- Opening Delimiter -
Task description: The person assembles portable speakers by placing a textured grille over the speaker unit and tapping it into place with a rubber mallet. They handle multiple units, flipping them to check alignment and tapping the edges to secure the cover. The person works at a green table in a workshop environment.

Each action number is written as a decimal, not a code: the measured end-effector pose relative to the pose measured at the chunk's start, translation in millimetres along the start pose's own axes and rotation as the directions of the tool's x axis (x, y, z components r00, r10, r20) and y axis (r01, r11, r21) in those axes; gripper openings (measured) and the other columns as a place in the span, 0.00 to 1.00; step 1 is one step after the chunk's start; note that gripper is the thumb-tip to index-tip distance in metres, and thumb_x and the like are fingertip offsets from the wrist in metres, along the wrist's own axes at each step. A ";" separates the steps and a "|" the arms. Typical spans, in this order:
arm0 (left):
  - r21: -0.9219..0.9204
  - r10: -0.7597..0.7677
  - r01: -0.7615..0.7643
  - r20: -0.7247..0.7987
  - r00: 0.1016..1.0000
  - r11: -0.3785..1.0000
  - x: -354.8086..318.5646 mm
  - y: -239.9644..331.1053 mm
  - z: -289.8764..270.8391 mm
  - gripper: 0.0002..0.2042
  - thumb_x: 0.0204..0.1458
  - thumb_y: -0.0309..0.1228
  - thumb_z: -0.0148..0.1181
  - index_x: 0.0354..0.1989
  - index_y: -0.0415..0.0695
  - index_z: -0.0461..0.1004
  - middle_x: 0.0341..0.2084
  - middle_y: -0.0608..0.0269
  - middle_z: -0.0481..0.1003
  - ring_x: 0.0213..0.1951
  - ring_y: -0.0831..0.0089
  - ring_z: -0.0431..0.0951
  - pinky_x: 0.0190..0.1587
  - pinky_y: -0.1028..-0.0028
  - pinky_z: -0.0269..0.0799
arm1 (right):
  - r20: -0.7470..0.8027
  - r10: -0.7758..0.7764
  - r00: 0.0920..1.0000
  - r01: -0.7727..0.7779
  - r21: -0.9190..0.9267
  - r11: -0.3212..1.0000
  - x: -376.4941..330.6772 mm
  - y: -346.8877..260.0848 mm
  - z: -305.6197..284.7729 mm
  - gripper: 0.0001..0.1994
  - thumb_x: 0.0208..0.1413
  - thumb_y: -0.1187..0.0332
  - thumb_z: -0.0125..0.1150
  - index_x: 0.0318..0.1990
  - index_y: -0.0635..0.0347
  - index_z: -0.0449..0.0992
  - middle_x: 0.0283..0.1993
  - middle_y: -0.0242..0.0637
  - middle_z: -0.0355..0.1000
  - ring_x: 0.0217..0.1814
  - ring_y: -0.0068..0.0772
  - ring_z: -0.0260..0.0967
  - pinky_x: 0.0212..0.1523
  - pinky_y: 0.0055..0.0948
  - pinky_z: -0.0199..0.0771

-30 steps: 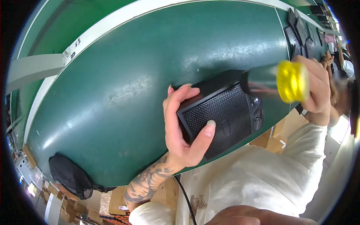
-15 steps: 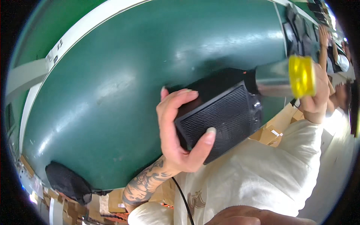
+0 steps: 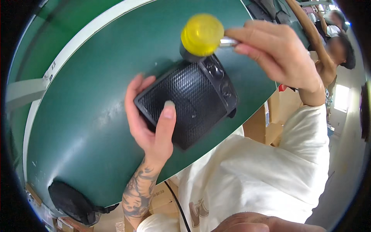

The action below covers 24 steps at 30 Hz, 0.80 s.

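Note:
A black box with a textured panel and glossy round fittings along one end is held tilted above the green table. My left hand grips its lower-left end, thumb across the panel and fingers behind. A two-faced mallet, yellow on one end and black on the other, is at the box's top corner, its black end against or just over that corner. My right hand is closed round the mallet's silvery handle, only a short piece of which shows. The box's underside is hidden.
A black bag lies at the table's near left. Dark flat pieces are at the far right. Cardboard boxes stand below the near edge, and a black cable hangs beside me. Another person's arm reaches in at the right.
The box has moved left and turned so its panel faces up more. The mallet has swung left and up to the box's top corner, its yellow end now toward me.

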<state>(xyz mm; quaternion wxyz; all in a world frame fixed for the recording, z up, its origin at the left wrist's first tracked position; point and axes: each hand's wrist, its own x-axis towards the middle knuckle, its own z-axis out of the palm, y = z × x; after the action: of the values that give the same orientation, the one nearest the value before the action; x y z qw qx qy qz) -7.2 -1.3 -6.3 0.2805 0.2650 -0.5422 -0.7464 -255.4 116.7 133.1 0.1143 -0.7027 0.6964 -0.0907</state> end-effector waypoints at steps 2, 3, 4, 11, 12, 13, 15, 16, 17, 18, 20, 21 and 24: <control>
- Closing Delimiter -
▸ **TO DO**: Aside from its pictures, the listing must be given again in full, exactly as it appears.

▸ **OUTPUT OF THE EXERCISE**:
Task description: The person assembles portable speakers by placing a textured grille over the speaker unit and tapping it into place with a rubber mallet. They handle multiple units, flipping them to check alignment and tapping the edges to secure the cover. The person works at a green table in a workshop environment.

Each action number is written as a decimal, not a code: the measured end-effector pose relative to the pose measured at the chunk's start, translation in millimetres along the start pose's own axes and rotation as the directions of the tool's x axis (x, y, z components r00, r10, r20) and y axis (r01, r11, r21) in those axes; gripper openings (measured) and the other columns as a place in the span, 0.00 to 1.00; step 1 is one step after the chunk's start; note that gripper is the thumb-tip to index-tip distance in metres, and thumb_x and the like are fingertip offsets from the wrist in metres, along the wrist's own axes at each step. A ";" separates the steps and a "|" the arms. Typical spans, in this order:
arm0 (left):
  - r21: -0.9219..0.9204
  - r10: -0.7597..0.7677
  - r01: -0.7615..0.7643
  - r20: -0.7247..0.7987
  - r00: 0.1016..1.0000
  - r11: -0.3785..1.0000
  - x: -354.8086..318.5646 mm
  - y: -239.9644..331.1053 mm
  - z: -289.8764..270.8391 mm
  - gripper: 0.0002..0.2042
  - thumb_x: 0.0204..0.1458
  - thumb_y: -0.0309..0.1228
  - thumb_z: -0.0148..0.1181
  - index_x: 0.0354..0.1989
  - index_y: -0.0415..0.0695
  - index_z: -0.0461..0.1004
  - middle_x: 0.0341..0.2084
  - middle_y: -0.0608..0.0269
  - middle_z: -0.0481..0.1003
  - ring_x: 0.0213..0.1951
  - ring_y: -0.0831..0.0089
  - ring_z: -0.0431..0.0951
  - pinky_x: 0.0190..0.1587
  - pinky_y: -0.1028..-0.0028
  - pinky_z: -0.0269..0.0799
arm1 (right):
  - r20: -0.7470..0.8027
  - r10: -0.7758..0.7764
  - r00: 0.0920..1.0000
  - r01: -0.7727..0.7779
  - r21: -0.9190..0.9267
  - r11: -0.3212..1.0000
  - x: -376.4941..330.6772 mm
  - y: -346.8877..260.0848 mm
  - z: -305.6197..284.7729 mm
  - gripper: 0.0001..0.1994
  - thumb_x: 0.0208..0.1413
  - thumb_y: -0.1187..0.0332
  - thumb_z: -0.0125..0.1150
  - index_x: 0.0318..0.1990
  - index_y: -0.0635..0.0347
  - index_z: -0.0449..0.0992
  - middle_x: 0.0283..0.1993
  - middle_y: -0.0242..0.0637
  - middle_z: -0.0355..0.1000
  - ring_x: 0.0217..0.1814
  - ring_y: -0.0068..0.0772
  - ring_z: -0.0260..0.0967
  - pinky_x: 0.0212..0.1523
  - pinky_y: 0.0055..0.0948
  - pinky_z: -0.0199..0.0771

-30 steps: 
-15 steps: 
+0 steps: 

The action below covers 24 steps at 30 Hz, 0.80 s.

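Note:
A black box with a textured panel and glossy round fittings along one end is held tilted above the green table. My left hand grips its lower-left end, thumb across the panel and fingers behind. A two-faced mallet, yellow on one end and black on the other, is at the box's top corner, its black end against or just over that corner. My right hand is closed round the mallet's silvery handle, only a short piece of which shows. The box's underside is hidden.
A black bag lies at the table's near left. Dark flat pieces are at the far right. Cardboard boxes stand below the near edge, and a black cable hangs beside me. Another person's arm reaches in at the right.
The box has moved left and turned so its panel faces up more. The mallet has swung left and up to the box's top corner, its yellow end now toward me.
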
<state>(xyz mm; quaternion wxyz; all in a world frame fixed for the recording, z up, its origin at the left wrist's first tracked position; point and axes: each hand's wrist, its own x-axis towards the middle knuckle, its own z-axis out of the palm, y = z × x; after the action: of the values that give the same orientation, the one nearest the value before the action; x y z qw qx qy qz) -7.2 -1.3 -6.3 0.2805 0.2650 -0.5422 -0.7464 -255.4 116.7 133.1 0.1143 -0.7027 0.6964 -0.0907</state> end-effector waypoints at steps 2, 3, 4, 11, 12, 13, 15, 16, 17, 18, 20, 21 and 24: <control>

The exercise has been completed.